Tomó sus manos inesperadamente tibias. Las besó. Buscó después su rostro y acercó su boca a los labios áridos. Estampó en ellos el beso. Tres segundos duró el contacto, se extravió en ellos como en una eternidad. Recorrió llanuras, playas y colinas, viajó en el viento y en el tiempo, retornó al vientre materno y al silencio que precedió a su existencia. Todas las respuestas tuvieron lugar dentro de ese paréntesis, los grandes misterios se le develaron como simples juegos de niños. Fue capaz de detener el tiempo para entrar a indagar en los senderos vedados a los mortales. Si hubiesen sido cinco o diez segundos más, hubiera viajado por las galaxias y parido universos alternos.

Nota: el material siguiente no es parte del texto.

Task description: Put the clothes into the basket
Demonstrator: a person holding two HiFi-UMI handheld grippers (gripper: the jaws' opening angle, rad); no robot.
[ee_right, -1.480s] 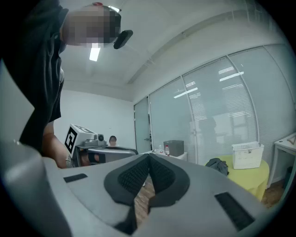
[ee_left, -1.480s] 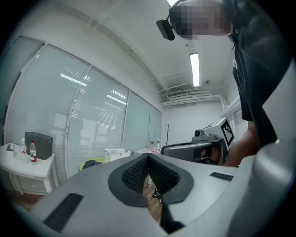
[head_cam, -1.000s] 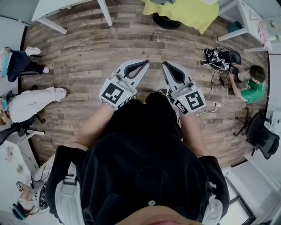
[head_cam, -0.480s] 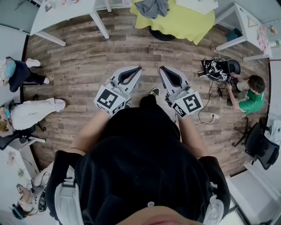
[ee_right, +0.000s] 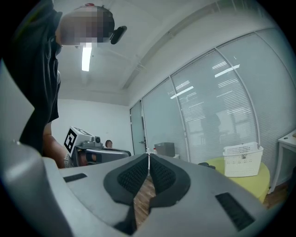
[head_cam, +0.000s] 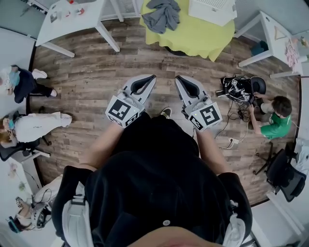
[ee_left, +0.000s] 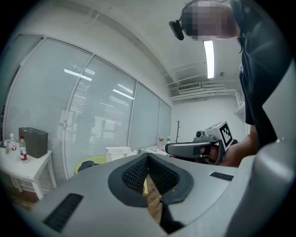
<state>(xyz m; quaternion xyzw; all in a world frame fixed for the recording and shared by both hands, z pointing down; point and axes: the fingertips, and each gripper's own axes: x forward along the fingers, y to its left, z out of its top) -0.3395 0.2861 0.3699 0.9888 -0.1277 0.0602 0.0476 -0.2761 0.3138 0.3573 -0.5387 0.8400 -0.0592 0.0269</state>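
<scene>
A grey heap of clothes [head_cam: 161,14] lies on a round yellow table [head_cam: 193,34] at the top of the head view. A white slatted basket [head_cam: 212,9] stands beside it on the same table. Both grippers hang side by side over the wooden floor, well short of the table. My left gripper [head_cam: 152,77] is shut with nothing in it, and so is my right gripper [head_cam: 177,77]. The basket [ee_right: 243,159] and the yellow table [ee_right: 252,183] show at the right of the right gripper view. The left gripper view holds the basket [ee_left: 118,151] far off.
White tables stand at the upper left [head_cam: 72,19] and upper right [head_cam: 270,34]. A person in green [head_cam: 275,113] crouches at the right by black gear [head_cam: 241,87] and cables. Seated people are at the left edge [head_cam: 29,125]. A black chair [head_cam: 285,169] stands at the lower right.
The view has advanced toward the yellow table: the clothes and the basket have come into sight at the top. Both grippers stay shut and side by side.
</scene>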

Después de ese breve tiempo expandido, ella desapareció. Lo dejó con una mueca de sonrisa que no se borraría hasta el día en que volviera por él, muchos años después. No hubo más palabras, eran innecesarias. Hubo después otras bocas, y en ellas estuvo seguro de encontrarla jugando a la vida, retozando la nueva adolescencia que inició con su encuentro.